# Problem statement:
Of the entries that follow, how many lines hold the string "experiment"? Write the number and nothing more.

╭─ Supplied records

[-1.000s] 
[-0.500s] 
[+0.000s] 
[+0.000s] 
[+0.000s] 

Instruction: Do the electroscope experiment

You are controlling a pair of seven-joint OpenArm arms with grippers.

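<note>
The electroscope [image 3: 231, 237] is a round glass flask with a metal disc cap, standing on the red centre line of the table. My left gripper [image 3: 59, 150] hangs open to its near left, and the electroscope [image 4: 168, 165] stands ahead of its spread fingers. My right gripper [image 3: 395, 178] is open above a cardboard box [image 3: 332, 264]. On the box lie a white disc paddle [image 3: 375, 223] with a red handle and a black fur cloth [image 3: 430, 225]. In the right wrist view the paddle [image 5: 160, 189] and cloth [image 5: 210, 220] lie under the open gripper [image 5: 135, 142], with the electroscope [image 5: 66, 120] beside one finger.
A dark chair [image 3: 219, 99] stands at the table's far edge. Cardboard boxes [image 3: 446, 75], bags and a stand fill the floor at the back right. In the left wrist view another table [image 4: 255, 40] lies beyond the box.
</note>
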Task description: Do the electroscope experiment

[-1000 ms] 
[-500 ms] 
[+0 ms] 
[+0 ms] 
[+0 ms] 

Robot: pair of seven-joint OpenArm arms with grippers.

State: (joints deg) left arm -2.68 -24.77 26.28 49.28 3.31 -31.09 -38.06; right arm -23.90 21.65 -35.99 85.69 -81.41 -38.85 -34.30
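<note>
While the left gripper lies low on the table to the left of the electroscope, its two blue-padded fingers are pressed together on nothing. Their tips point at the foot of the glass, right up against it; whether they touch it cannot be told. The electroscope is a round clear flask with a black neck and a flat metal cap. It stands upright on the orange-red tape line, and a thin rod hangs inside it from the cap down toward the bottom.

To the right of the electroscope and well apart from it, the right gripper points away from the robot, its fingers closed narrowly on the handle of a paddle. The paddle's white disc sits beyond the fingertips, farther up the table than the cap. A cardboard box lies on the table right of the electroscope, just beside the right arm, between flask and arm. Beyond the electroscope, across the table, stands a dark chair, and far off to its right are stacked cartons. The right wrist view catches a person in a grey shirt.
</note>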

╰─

# Result of the task:
2